• **Exercise objective**:
Since only part of the material below is wanted, output exactly the lines from the one with "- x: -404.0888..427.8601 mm" up to and including the one with "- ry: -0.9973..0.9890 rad".

• **Dataset records**:
◇ ◇ ◇ ◇ ◇
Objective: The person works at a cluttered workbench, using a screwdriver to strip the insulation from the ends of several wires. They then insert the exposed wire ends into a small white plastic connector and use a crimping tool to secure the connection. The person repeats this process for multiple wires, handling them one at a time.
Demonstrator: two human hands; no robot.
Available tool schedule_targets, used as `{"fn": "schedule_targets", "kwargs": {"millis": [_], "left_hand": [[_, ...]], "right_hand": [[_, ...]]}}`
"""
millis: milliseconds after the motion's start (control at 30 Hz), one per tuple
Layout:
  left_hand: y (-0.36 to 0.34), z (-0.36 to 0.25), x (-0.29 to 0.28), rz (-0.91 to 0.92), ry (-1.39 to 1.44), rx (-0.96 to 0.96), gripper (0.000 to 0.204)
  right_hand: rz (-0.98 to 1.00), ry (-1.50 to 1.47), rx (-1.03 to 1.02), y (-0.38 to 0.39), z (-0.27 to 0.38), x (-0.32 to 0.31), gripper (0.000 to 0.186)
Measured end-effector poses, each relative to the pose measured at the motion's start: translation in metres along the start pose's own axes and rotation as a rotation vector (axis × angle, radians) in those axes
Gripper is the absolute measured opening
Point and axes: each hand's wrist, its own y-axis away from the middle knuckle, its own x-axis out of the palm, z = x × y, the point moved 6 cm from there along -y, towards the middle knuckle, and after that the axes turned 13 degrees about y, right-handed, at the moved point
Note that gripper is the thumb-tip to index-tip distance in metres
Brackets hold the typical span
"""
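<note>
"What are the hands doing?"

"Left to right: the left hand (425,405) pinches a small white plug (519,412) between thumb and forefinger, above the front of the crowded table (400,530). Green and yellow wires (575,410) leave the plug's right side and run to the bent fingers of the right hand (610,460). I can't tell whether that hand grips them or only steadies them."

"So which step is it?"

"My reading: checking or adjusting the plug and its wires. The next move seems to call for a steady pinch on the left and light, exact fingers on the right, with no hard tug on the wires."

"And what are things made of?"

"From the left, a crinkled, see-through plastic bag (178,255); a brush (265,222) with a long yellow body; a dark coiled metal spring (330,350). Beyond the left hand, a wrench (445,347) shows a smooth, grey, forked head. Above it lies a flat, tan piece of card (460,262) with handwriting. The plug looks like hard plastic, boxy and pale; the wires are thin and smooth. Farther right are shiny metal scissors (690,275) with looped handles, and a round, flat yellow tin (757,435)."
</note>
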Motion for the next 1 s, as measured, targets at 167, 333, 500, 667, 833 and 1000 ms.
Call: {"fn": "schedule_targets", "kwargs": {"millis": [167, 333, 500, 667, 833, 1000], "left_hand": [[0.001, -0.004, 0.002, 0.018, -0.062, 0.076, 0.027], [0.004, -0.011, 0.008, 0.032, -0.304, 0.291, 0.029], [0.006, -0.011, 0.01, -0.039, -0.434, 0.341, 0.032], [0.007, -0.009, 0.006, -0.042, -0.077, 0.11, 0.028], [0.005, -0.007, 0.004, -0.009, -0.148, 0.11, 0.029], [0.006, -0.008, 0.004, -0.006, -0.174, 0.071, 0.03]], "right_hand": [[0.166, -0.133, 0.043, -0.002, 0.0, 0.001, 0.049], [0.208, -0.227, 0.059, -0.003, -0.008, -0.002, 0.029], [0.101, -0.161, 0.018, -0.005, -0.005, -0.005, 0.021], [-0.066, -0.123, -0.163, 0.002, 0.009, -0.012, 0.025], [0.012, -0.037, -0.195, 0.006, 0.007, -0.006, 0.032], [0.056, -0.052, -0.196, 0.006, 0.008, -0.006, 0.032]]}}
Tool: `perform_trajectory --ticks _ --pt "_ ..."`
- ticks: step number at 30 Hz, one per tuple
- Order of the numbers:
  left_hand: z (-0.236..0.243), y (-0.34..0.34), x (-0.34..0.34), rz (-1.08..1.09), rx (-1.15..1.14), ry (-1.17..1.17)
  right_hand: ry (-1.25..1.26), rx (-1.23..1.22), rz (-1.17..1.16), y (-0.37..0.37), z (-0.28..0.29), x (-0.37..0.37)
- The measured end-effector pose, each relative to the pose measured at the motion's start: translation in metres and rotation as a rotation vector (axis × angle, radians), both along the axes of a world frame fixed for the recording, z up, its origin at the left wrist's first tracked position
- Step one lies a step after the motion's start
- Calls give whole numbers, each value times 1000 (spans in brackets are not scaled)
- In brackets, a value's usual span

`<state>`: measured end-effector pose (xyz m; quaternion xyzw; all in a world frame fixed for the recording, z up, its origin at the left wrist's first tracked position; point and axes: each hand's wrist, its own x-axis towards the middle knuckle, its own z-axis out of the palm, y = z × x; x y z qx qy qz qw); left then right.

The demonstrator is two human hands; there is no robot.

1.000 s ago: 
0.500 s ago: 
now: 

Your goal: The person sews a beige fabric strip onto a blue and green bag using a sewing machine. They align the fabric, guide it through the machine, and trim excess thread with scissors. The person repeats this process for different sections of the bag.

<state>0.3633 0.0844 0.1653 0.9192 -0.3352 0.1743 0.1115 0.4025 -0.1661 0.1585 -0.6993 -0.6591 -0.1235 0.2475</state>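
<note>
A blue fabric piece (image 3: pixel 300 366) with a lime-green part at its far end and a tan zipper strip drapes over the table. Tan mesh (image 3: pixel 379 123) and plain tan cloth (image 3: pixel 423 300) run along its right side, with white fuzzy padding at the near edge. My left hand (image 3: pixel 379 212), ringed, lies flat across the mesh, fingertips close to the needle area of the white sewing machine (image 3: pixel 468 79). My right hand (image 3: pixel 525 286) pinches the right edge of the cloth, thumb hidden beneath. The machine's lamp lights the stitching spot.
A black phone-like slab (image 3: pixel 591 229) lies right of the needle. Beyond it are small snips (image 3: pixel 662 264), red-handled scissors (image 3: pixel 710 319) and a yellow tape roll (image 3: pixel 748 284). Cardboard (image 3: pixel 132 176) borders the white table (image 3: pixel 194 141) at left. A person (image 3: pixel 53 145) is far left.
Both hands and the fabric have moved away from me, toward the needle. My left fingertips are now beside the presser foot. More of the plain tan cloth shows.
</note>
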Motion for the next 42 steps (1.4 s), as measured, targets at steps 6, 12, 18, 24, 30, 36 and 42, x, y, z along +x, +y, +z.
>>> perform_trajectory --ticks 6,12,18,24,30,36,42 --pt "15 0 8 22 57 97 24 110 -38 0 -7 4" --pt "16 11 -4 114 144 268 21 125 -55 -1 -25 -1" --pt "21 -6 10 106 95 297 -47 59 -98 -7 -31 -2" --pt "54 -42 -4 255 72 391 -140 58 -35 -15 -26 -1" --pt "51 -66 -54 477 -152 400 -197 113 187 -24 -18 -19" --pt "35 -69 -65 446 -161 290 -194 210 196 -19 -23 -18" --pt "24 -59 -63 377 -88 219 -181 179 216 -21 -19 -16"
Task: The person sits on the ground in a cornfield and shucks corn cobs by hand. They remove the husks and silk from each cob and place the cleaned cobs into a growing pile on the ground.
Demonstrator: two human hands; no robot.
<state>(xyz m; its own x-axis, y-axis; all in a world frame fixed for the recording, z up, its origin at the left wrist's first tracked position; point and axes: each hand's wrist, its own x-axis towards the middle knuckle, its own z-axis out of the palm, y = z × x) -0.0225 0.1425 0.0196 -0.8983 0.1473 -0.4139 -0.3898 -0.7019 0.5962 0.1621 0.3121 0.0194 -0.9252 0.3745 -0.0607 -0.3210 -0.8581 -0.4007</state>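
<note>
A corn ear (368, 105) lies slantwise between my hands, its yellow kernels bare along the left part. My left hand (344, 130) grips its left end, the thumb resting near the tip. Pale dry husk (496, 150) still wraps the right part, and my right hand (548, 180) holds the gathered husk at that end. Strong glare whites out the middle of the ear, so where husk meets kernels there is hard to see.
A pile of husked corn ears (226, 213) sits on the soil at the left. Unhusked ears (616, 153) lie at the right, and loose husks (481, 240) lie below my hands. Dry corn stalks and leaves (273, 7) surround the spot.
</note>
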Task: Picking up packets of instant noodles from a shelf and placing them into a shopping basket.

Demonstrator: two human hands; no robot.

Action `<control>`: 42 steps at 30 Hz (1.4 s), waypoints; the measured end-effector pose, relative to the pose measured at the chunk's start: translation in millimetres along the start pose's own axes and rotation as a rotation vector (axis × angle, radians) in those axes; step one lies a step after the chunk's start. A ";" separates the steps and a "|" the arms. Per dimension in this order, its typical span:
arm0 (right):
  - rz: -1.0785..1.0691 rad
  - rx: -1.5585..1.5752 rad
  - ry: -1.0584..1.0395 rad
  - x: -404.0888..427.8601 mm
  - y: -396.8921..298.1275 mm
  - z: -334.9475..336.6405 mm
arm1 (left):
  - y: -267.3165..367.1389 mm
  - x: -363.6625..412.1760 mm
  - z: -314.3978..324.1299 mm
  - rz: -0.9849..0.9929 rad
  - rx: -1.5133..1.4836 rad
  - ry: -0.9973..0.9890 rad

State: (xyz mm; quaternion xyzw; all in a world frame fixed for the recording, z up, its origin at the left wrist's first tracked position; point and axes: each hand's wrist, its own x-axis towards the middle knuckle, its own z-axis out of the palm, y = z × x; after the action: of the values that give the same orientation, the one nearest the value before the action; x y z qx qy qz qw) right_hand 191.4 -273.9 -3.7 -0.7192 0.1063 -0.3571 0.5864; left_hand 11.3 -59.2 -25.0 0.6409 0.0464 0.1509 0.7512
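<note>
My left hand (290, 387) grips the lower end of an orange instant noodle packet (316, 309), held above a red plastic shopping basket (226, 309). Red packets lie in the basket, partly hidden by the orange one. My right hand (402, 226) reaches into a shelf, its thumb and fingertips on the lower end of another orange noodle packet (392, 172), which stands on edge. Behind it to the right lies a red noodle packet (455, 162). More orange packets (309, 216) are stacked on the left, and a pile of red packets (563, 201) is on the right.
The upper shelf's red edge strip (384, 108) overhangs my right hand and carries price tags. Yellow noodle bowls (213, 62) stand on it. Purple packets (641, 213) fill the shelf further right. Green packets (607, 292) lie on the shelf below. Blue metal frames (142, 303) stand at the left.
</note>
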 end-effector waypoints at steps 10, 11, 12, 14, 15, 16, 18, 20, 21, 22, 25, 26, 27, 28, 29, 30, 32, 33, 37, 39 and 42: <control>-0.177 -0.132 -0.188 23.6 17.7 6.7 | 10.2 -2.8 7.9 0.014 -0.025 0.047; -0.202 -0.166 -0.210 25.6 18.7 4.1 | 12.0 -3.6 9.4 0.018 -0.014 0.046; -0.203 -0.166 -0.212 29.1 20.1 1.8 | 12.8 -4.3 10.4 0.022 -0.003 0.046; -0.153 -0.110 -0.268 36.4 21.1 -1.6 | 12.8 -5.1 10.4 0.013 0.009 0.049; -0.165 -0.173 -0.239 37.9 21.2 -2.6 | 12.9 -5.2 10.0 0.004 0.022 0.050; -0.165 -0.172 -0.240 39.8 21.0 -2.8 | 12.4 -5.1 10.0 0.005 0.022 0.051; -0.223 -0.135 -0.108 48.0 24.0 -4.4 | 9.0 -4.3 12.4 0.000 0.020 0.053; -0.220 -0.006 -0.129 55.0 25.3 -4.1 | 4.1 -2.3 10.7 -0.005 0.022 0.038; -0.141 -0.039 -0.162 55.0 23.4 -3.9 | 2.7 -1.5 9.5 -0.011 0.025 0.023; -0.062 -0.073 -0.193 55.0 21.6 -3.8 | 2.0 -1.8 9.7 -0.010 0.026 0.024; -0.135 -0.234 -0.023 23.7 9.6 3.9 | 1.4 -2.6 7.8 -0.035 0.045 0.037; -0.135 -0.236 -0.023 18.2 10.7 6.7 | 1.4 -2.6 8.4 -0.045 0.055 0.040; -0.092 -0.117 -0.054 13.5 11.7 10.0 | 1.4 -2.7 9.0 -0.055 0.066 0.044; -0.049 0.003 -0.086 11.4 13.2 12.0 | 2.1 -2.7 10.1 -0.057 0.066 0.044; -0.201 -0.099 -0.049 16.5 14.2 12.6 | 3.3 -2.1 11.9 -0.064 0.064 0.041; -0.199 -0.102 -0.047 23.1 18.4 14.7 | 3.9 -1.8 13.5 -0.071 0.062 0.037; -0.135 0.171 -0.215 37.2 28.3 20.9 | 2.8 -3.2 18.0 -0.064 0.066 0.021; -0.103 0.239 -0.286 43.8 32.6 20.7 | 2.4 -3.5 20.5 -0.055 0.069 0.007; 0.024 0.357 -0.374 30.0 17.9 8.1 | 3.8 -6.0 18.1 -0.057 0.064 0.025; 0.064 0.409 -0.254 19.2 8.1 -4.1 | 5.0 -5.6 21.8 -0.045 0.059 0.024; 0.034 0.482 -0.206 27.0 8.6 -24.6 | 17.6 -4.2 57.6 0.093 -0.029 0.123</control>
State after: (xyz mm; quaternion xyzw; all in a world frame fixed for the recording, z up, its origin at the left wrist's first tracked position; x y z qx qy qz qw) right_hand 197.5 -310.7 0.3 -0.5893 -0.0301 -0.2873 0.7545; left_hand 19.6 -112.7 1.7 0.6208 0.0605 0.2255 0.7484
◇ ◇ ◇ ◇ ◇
• **Result**:
  - x: -404.0888..427.8601 mm
  - y: -396.8921..298.1275 mm
  - z: -334.9475..336.6405 mm
arm1 (left):
  - y: -267.3165..367.1389 mm
  - x: -363.6625..412.1760 mm
  - z: -314.3978..324.1299 mm
  - rz: -0.9849..0.9929 rad
  - rx: -1.5133..1.4836 rad
  - ry: -0.9973..0.9890 rad

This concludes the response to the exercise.